On a quarterly basis, growth sharply slowed from the 4.8% growth recorded in the March quarter of 2022. The slowdown reflected the economic squeeze from a two-month lockdown in Shanghai.

With growth in the first half of 2022 coming in at 2.5%, Beijing’s 5.5% annual growth target for 2022 is expected to be out of reach. That target is itself a three-decade low. Fu Linghui, a spokesperson for the NBS, admitted that reaching Beijing’s growth target this year would now be “challenging”.

China’s leadership has reaffirmed their commitment to its zero-Covid strategy, despite the social and economic costs of snap lockdowns, mass testing and closed borders. A new layer of zero-Covid infrastructure, such as testing sites and quarantine facilities, is being built across the country.

Recent indicators pointed to a rebound in June. Retail sales were down 4.6% on-year in the June quarter after a 23% fall in April. Consumer spending, a critical gauge of sentiment, has lagged the wider recovery since the start of the pandemic, partly due to travel restrictions.
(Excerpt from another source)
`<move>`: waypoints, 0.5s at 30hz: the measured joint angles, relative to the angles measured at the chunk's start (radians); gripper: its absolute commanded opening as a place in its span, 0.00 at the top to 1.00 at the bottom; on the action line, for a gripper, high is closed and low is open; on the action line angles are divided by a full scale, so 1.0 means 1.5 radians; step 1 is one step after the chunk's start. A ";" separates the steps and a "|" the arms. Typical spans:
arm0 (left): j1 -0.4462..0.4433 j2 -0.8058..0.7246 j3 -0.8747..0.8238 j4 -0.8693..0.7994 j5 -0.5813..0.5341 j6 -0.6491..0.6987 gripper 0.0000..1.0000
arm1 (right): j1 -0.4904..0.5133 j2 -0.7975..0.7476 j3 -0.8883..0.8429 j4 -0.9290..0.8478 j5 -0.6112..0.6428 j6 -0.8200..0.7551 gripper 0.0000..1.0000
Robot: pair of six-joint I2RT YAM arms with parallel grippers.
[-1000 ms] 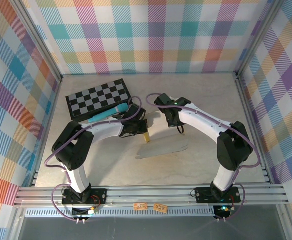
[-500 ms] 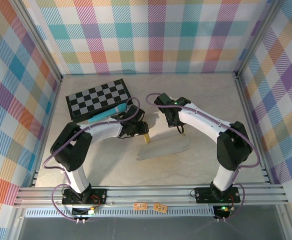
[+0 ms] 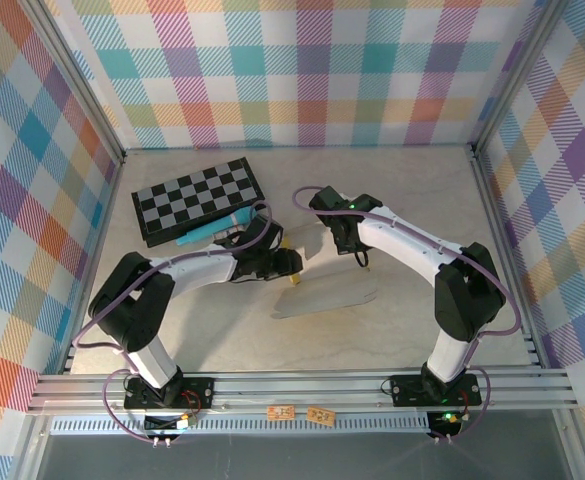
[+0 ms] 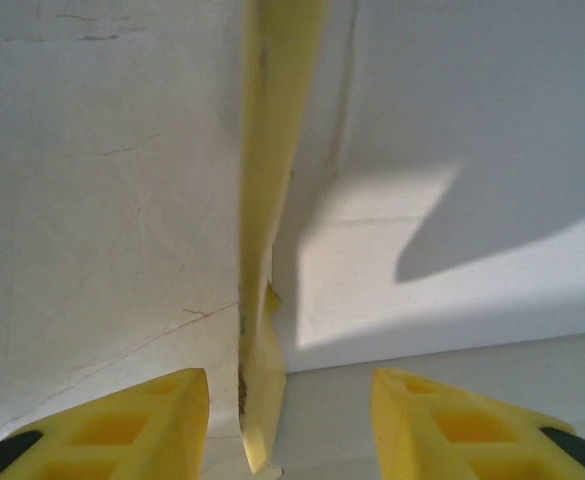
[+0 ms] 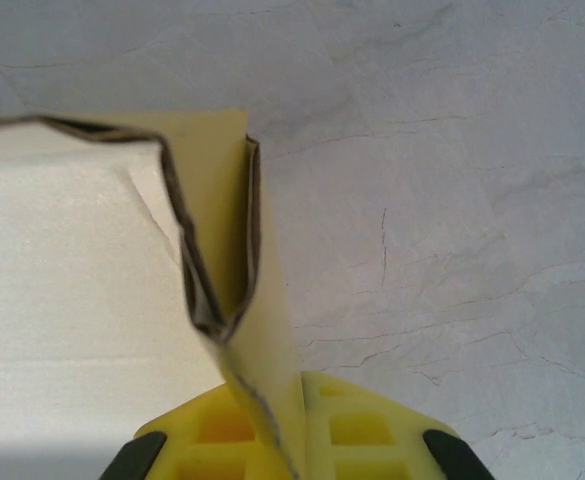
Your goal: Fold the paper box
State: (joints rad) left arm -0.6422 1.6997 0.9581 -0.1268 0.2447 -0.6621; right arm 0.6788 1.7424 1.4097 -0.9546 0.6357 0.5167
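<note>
The paper box (image 3: 310,246) is a pale yellow cardboard sheet held up off the table between the two arms. In the right wrist view my right gripper (image 5: 297,388) is shut on a folded edge of the paper box (image 5: 222,210). My right gripper (image 3: 334,238) sits at the sheet's right side in the top view. My left gripper (image 4: 290,380) is open, and a thin upright flap of the box (image 4: 267,250) stands between its fingers, closer to the left finger (image 4: 157,420). From above, the left gripper (image 3: 288,263) is at the sheet's lower left, by a small yellow tab (image 3: 294,280).
A black-and-white checkered board (image 3: 200,198) lies at the back left, with a teal tube (image 3: 212,231) at its near edge beside the left arm. Plaid walls enclose the table (image 3: 392,190) on three sides. A grey shadow (image 3: 327,298) falls just in front of the box.
My left gripper went from shut to open, letting go of the flap. The left arm stretched a little further right. The right arm kept still, holding the box.
</note>
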 measured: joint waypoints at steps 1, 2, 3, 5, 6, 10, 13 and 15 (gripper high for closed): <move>0.002 0.006 0.001 0.001 -0.001 0.000 0.60 | 0.000 0.000 0.000 0.000 0.000 0.000 1.00; 0.004 0.012 0.002 0.003 -0.002 -0.001 0.62 | 0.000 0.000 0.000 0.000 0.000 0.000 1.00; 0.005 0.021 0.003 0.005 -0.002 0.000 0.65 | 0.000 0.000 0.000 0.000 0.000 0.000 1.00; 0.007 0.036 0.005 0.009 -0.006 -0.001 0.70 | 0.000 0.000 0.000 0.000 0.000 0.000 1.00; 0.008 0.042 0.006 0.012 -0.009 0.000 0.73 | 0.000 0.000 0.000 0.000 0.000 0.000 1.00; 0.008 0.053 0.012 0.029 -0.015 -0.002 0.92 | -0.001 0.000 0.000 0.000 -0.001 0.000 1.00; 0.008 0.053 0.016 0.033 -0.027 0.002 1.00 | -0.003 0.000 0.000 0.004 -0.001 0.000 1.00; 0.006 0.053 0.023 0.017 -0.041 -0.002 1.00 | -0.003 0.000 0.000 0.008 -0.002 0.000 1.00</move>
State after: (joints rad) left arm -0.6331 1.7794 0.9928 -0.1013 0.1833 -0.6643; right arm 0.6743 1.7424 1.4097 -0.9432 0.6323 0.5167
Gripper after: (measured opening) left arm 0.054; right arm 0.071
Industrial production rose 3.9% on-year in June, compared to growth of 0.7% in May. Factory output edged up 0.7% on-year in the June quarter. Fixed asset investment for the first half of the year came in above expectations, up 6.1% versus 6% predicted.

Real estate woes deepened. Investment in real estate in the first half of the year fell by 5.4% from a year ago, worse than the 4% decline in the first five months of the year.

Unemployment across China’s 31 largest cities fell from pre-pandemic highs to 5.8% in June.  However, youth unemployment has hit a record high of 19.3%.

Beijing is promising a 33-point plan to speed up recovery as lockdowns curb growth. The measures include a reversion to large-scale infrastructure projects, with a US$120bn credit line, and US$21bn in tax breaks. In May, China’s central bank cut its benchmark rate for mortgages and lowered the mortgage rate floor for first-time home buyers, in a bid to prop up the property market. China’s real estate sector accounts for roughly 30% of GDP.

Looking at China’s decarbonisation goals, rooftop solar is booming. The country plans to install 108GW of rooftop solar this year, nearly double last year’s 55GW. In July, China announced it is aiming for 50% of new factory rooftops to include solar installations by 2025.